(Your goal): Beneath this line is the data. Output exactly the lines from the line with "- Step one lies" to the line with "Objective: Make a", both ends included, and nothing more.

----

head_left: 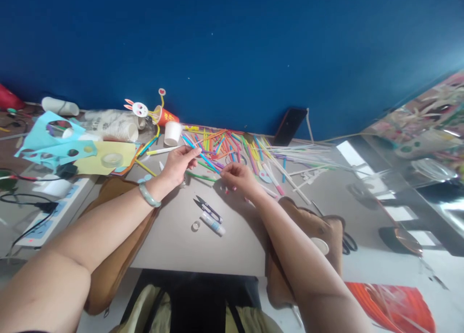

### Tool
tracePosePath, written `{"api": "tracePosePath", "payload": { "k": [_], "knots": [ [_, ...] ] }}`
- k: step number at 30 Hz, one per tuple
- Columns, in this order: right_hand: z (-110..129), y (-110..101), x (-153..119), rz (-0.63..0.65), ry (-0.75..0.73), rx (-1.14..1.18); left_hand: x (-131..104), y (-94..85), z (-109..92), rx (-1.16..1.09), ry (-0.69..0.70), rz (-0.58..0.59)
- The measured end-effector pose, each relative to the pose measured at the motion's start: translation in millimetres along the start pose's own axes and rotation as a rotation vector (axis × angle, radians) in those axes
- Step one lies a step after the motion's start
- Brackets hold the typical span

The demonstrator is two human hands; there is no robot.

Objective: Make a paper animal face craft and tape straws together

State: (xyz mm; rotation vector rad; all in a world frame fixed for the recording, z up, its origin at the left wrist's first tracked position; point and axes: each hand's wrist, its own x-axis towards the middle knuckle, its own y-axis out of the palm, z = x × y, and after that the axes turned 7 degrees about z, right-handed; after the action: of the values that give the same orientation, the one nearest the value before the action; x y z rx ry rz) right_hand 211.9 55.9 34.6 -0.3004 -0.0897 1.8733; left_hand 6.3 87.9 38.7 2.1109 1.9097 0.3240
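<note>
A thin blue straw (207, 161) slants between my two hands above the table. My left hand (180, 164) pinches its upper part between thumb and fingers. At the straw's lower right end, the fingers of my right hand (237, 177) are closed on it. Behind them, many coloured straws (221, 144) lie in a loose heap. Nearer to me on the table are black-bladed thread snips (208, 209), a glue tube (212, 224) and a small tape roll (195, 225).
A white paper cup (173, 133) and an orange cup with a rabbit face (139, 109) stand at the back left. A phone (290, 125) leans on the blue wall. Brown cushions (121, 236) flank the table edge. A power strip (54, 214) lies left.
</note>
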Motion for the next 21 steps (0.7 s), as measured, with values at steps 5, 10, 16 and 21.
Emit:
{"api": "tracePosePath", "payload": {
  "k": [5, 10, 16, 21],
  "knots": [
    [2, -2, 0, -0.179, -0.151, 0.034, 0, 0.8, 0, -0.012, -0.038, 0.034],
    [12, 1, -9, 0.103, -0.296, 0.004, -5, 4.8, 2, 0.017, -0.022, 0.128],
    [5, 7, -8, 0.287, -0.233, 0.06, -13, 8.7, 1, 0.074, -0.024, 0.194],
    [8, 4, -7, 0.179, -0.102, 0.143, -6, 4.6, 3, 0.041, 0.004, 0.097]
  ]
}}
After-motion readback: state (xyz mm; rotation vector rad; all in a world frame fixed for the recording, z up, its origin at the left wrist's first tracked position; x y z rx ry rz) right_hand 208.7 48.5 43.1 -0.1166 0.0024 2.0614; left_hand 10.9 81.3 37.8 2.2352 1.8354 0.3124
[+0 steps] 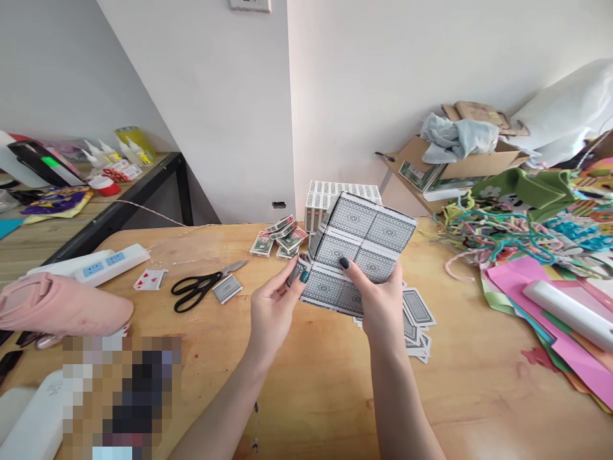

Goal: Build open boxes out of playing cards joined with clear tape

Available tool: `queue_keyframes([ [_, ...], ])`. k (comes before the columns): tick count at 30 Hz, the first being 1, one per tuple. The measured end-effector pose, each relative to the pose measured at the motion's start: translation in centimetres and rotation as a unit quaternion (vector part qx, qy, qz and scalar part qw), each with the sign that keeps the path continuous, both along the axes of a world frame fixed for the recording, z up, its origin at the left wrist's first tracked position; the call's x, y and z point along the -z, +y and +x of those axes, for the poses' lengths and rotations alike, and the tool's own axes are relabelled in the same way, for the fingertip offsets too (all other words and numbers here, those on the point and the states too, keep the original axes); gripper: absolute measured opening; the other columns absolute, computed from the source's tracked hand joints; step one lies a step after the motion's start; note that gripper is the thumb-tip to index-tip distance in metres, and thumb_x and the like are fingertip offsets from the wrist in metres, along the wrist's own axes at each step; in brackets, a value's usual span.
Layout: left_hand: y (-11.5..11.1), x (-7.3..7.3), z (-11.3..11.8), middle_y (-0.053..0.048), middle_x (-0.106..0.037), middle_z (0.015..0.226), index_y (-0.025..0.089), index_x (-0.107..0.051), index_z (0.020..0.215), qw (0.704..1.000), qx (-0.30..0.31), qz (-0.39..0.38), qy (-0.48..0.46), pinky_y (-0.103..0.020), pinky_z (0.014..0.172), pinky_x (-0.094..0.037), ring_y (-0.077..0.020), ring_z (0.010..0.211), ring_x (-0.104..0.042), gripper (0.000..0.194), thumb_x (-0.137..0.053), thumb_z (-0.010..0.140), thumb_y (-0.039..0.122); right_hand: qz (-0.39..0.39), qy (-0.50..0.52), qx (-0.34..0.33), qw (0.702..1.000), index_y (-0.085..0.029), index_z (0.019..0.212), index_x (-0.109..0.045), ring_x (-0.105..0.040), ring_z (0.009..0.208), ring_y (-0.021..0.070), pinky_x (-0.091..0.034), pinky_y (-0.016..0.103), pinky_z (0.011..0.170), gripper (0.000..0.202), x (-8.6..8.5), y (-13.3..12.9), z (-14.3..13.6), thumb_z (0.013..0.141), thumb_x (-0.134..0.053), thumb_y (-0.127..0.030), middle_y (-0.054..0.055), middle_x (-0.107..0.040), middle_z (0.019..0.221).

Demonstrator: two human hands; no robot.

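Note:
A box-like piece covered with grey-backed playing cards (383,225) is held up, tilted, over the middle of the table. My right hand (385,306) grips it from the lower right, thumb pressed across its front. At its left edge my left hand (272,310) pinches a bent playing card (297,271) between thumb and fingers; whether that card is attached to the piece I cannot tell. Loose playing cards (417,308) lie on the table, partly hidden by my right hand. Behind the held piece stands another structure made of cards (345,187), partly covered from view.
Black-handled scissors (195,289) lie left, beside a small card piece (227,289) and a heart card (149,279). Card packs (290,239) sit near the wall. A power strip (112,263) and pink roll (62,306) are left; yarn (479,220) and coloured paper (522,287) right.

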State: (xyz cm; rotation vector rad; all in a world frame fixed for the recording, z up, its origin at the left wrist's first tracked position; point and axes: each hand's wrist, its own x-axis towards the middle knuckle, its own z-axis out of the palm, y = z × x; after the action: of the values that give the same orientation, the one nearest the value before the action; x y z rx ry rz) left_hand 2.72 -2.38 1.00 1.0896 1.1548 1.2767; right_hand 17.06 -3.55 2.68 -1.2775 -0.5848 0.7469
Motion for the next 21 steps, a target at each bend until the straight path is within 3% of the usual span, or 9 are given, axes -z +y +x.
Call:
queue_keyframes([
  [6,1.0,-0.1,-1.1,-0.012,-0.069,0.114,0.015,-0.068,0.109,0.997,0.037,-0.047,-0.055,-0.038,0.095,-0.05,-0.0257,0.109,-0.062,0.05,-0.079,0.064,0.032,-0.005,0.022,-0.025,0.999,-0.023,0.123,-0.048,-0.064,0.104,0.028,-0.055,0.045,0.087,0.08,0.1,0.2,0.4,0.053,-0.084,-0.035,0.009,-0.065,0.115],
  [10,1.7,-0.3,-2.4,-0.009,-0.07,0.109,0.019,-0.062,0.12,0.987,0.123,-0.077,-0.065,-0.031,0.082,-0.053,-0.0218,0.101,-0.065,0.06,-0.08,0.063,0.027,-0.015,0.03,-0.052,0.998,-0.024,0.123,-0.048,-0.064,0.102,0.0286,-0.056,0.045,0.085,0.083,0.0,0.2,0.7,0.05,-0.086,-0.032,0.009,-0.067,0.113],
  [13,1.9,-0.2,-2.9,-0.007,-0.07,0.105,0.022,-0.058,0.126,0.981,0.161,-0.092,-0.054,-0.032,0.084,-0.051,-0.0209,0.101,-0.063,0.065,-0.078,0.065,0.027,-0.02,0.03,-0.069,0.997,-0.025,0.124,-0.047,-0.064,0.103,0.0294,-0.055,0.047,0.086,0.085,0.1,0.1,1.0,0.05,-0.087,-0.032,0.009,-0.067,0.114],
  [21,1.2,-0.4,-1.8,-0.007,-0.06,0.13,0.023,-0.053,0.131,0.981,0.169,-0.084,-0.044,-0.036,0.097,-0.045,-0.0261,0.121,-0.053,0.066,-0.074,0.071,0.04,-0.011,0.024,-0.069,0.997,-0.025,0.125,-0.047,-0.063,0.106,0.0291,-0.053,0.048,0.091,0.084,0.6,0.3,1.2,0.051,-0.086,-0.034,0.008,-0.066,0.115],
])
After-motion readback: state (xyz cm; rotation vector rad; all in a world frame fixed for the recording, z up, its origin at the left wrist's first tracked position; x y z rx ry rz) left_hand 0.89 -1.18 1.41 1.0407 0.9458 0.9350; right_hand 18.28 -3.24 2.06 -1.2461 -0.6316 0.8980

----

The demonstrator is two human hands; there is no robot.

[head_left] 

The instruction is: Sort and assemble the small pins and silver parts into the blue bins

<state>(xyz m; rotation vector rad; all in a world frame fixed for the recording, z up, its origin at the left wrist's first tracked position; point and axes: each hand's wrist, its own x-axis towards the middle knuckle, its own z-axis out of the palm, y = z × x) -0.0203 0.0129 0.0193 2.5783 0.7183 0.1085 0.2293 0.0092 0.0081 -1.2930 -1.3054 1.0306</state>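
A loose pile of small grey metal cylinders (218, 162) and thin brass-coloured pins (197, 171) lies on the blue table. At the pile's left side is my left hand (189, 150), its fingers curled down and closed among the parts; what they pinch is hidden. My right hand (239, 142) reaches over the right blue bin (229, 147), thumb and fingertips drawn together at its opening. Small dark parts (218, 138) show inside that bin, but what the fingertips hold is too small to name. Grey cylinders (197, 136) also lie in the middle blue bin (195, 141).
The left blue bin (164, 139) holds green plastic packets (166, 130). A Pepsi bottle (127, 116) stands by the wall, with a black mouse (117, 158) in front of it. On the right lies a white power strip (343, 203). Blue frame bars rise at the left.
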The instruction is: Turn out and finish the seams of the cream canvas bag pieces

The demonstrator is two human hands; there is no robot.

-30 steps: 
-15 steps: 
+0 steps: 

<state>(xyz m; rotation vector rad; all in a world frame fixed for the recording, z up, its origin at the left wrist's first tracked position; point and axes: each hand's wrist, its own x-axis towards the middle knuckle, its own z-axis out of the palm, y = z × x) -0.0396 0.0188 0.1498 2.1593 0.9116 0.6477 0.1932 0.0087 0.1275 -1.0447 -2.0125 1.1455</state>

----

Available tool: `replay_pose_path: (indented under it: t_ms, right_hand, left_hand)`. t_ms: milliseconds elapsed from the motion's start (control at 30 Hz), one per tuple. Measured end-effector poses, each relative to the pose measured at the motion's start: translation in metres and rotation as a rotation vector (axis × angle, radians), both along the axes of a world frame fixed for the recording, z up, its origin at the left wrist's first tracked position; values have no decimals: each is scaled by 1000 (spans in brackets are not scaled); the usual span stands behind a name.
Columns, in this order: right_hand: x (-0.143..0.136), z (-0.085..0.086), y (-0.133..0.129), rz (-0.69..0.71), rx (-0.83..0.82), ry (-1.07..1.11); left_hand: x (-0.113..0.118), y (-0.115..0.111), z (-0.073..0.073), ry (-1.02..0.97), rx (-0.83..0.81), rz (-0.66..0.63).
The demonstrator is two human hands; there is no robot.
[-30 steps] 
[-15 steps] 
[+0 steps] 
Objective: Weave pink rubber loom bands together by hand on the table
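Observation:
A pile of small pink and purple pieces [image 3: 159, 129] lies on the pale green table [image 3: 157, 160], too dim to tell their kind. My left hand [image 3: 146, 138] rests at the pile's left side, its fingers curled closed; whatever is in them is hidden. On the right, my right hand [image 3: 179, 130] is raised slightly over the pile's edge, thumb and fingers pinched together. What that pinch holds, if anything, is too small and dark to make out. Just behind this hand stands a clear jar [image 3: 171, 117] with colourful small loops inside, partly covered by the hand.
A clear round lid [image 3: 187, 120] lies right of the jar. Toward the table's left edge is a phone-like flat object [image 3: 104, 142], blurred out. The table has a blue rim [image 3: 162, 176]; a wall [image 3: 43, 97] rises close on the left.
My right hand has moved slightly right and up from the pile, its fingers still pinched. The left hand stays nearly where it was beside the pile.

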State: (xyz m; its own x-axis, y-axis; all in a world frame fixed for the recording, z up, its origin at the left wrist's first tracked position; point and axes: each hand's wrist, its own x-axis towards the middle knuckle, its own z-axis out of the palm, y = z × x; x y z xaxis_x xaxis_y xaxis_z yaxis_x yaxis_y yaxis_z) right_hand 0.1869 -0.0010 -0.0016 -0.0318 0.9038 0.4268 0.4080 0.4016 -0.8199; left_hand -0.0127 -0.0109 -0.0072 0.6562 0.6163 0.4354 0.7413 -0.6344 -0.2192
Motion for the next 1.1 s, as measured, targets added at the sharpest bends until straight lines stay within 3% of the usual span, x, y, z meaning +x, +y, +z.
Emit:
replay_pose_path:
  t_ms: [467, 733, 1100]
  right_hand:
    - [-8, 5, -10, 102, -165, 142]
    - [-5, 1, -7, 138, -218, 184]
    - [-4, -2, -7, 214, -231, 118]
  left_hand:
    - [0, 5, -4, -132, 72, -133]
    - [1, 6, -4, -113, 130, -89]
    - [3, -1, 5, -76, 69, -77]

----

(Your solution):
- Step one lies a step after the motion's start
- Brackets hold the typical span

The demonstrator is two human hands; there is no robot.

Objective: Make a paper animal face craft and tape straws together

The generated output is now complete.